The last songs take a wild sonic turn. As Baldi states, “I’m obsessed with the idea of energy at the moment […]. That’s how I thought of this record: seven short, and one long, bursts of intense, controlled chaos.”

The idea was to make a record “that come across in a way that can actually be felt”.

As such, “Dissolution” evolves from its familiar punk start (almost reminiscent of the emo legends Jawbreaker in its harmonious verses) into a rumbling noise of textural percussions and free-form guitars and bass, before climbing back from that abyss with a motorik-style run as a crescendo.

It bears repeating that Last Building Burning is an emotional record, and while it’s easy to scoff at the generic quality of that word, it rarely feels as fitting (and convincing) as it does here. Melodically and dynamically, this isn’t the best Cloud Nothings record, but it explodes with such disgruntlement and contained bleakness, that its downtrodden homogeneity becomes something of a super power — something that feels incredibly rare in the highly curated world of music these days, underground or otherwise.

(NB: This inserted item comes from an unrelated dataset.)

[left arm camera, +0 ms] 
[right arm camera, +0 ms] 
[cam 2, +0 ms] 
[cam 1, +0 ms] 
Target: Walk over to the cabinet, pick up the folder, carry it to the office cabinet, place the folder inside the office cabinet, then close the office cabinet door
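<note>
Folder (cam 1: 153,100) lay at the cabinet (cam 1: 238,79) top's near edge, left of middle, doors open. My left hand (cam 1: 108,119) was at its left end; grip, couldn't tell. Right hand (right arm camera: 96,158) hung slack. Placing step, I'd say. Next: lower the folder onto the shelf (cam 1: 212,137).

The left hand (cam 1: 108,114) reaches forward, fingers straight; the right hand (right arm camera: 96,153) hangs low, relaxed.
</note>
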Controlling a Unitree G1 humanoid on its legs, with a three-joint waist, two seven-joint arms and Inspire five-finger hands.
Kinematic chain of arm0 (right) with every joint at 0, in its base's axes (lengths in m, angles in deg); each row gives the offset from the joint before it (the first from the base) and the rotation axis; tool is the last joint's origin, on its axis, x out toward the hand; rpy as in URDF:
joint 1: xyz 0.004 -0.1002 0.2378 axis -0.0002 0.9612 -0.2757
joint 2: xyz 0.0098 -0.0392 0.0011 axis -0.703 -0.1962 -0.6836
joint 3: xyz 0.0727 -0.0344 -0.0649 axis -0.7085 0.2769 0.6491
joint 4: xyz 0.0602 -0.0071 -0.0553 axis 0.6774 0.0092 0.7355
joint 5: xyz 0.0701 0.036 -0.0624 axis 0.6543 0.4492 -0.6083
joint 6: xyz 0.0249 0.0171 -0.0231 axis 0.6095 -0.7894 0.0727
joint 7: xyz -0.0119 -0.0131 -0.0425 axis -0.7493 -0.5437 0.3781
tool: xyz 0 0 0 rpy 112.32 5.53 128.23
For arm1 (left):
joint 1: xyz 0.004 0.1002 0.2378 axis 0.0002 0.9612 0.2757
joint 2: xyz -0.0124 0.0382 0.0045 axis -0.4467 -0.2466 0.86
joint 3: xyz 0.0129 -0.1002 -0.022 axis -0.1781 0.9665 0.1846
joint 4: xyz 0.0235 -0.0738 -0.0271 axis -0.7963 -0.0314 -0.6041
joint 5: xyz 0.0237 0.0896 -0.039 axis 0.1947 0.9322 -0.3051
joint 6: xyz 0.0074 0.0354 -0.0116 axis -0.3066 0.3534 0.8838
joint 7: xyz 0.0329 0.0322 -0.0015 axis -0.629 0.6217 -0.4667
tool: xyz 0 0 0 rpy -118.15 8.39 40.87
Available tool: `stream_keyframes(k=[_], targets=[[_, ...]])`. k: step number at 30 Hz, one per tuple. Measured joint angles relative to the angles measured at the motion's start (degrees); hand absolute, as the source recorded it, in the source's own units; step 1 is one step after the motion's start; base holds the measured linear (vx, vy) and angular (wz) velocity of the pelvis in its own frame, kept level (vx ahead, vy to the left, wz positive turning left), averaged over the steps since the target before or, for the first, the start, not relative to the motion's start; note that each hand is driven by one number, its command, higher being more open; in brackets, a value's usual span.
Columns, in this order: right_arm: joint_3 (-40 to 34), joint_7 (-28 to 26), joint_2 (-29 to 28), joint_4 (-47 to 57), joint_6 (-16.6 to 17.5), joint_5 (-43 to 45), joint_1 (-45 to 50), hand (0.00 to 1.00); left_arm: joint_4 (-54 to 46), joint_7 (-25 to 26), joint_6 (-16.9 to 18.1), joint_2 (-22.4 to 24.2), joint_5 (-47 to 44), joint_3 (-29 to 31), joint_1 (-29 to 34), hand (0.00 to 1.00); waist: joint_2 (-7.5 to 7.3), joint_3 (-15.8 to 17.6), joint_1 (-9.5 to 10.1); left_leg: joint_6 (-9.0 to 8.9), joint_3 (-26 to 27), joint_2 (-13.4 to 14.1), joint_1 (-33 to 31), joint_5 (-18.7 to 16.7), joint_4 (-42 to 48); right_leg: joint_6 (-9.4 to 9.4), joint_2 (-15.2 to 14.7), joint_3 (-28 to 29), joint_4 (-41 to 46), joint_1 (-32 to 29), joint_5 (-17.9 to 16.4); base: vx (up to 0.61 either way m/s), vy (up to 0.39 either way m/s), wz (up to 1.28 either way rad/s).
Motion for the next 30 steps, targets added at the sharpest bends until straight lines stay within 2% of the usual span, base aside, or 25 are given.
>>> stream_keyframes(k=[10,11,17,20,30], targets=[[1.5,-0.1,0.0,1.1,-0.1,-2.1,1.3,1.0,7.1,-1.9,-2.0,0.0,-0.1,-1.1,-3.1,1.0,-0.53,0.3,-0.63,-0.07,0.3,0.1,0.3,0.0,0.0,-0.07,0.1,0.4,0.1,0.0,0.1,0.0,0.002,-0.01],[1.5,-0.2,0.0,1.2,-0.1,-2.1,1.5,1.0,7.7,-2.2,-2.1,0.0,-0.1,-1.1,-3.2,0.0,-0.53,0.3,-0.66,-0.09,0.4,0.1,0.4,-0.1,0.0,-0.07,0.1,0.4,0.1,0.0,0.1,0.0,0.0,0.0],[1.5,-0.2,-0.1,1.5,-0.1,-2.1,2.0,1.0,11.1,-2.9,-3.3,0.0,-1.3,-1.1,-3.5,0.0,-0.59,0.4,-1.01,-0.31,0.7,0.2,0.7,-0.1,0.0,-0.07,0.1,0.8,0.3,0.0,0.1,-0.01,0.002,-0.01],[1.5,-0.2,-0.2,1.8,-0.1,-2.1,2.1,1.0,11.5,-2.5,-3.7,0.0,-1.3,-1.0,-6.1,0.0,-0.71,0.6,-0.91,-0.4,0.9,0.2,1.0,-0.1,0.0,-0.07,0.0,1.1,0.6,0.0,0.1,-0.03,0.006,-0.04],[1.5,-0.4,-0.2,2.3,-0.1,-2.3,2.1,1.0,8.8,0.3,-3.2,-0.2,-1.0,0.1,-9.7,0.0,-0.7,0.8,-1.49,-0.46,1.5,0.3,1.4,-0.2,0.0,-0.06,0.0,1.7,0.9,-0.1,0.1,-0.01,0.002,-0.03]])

Last Building Burning is a breath of fresh, crestfallen air. It’s open-hearted desolation reminiscent of the days when grunge reigned supreme. And while depression or bleakness, in its many forms, may not be a celebratory occasion, there is truth in the art of Cloud Nothings that feels beautifully out of place in the current climate. A must-have rock record in every sense, and a reminder of music as art.